Résultat : un transporteur suisse qui passe au camion électrique aujourd'hui combine bonus cantonal, fiscalité réduite, énergie moins chère et maintenance allégée. Le TCO sur cinq ans devient très compétitif face au diesel, même à prix d'achat initial plus élevé.
Passer à l'action : les étapes concrètes pour les PME suisses
L'étude de l'Öko-Institut le confirme : ceux qui ont osé ne le regrettent pas. Si vous gérez une flotte de poids lourds en Suisse, voici une feuille de route simple :
- Auditez vos cycles d'utilisation : si vos camions font moins de 432 km/jour en moyenne, vous entrez dans la zone de confort opérationnel des modèles actuels.
- Renseignez-vous sur les aides de votre canton avant la commande — certains dispositifs sont soumis à des délais ou des budgets annuels limités.

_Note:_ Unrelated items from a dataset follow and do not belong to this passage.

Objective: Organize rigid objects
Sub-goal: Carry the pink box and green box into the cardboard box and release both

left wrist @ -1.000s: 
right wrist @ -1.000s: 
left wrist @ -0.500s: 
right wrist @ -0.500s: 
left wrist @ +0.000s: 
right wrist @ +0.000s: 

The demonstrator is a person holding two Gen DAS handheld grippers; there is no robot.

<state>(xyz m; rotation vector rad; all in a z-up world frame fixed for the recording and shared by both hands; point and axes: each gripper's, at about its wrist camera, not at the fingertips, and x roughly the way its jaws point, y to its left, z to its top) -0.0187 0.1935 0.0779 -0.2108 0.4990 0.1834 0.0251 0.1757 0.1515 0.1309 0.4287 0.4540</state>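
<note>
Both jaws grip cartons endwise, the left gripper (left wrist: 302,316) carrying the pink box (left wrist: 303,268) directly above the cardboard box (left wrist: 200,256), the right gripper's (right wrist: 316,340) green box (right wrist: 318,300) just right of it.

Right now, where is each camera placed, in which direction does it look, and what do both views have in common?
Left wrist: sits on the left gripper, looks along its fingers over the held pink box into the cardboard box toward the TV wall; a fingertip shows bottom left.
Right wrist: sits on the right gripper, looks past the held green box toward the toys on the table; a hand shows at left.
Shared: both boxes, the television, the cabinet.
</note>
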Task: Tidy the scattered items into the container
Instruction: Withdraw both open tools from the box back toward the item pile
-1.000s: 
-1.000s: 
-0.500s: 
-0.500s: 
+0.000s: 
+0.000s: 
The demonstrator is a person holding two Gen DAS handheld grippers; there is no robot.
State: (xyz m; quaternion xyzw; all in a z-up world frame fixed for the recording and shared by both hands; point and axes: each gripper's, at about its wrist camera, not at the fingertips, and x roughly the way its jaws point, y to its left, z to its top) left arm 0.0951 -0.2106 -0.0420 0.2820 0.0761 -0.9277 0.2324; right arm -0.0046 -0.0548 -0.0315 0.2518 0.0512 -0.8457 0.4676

- Anticipez l'infrastructure de recharge au dépôt : une installation maîtrisée réduit les coûts d'énergie et évite la dépendance aux bornes publiques.
- Consultez un conseiller TCO spécialisé pour modéliser précisément votre cas : kilométrage, type de cargaison, financement.
La transition n'est plus une question de technologie. C'est désormais une question de timing — et les données montrent que le moment est favorable.